Not only that but gaming itself has become increasingly social, with the rise of fast internets you can pleh games with friends or just random people and talk to them over the game's VOiP. Also some video games, such as RTS games and team based FPSes (like Battlefield and TeamFortress) require much communication, strategy, quick thinking and teamwork to play effectively, the previous are all useful skills that  Now compare that to another favorite time waster: watching television. TV is considered more acceptable than games simply because it's been around longer, even though TV is completely passive and doesn't develop any skills at all. Video games are in all ways preferable than television.

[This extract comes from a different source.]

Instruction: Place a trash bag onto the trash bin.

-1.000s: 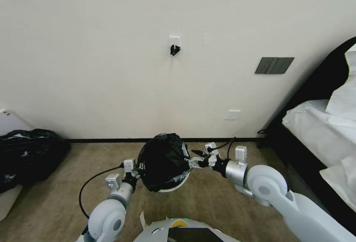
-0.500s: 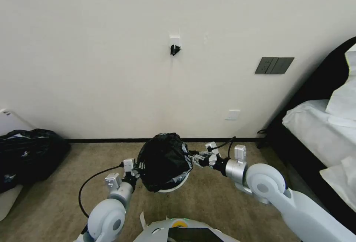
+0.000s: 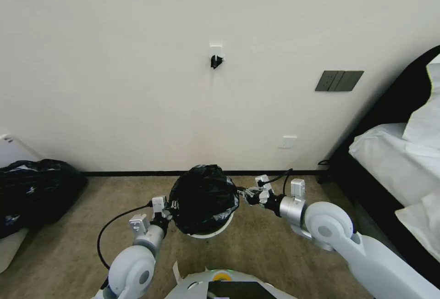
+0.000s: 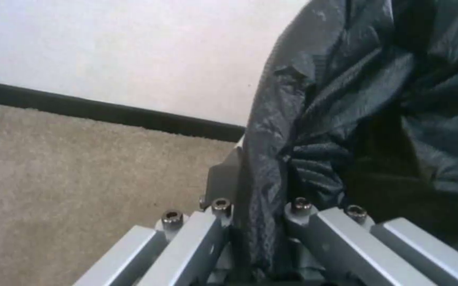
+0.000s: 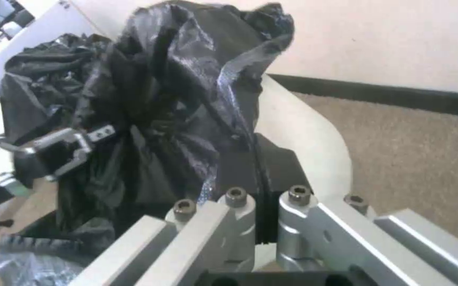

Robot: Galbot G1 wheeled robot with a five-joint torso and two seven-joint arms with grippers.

The other main time waster is sports. Now sports do develop strategy, communication, quick thinking and teamwork like video games do, very often more effectively than games do, not to mention the obvious advantage of developing physically from sports. However not everyone is strong, fast or balanced enough to play sports, so people are to small, to clumsy or to slow to play sports and video games are a good alternative. Also games can be played socially with your friends even if you aren't in the same location as them. MI haven't seen any of my friends since school ended over a month ago but we still play CnC3 or CS together.

I don't see any problem with playing allot of video games. So long as you still do your work for school they aren't going to negatively affect you. They also keep you from doing stupid shit and getting into trouble. For example, I haven't been able to get a job this summer because no one who would hire an unskilled 16 year-old has any positions available, so since I have nothing at all to do this summer I spend most time playing video games.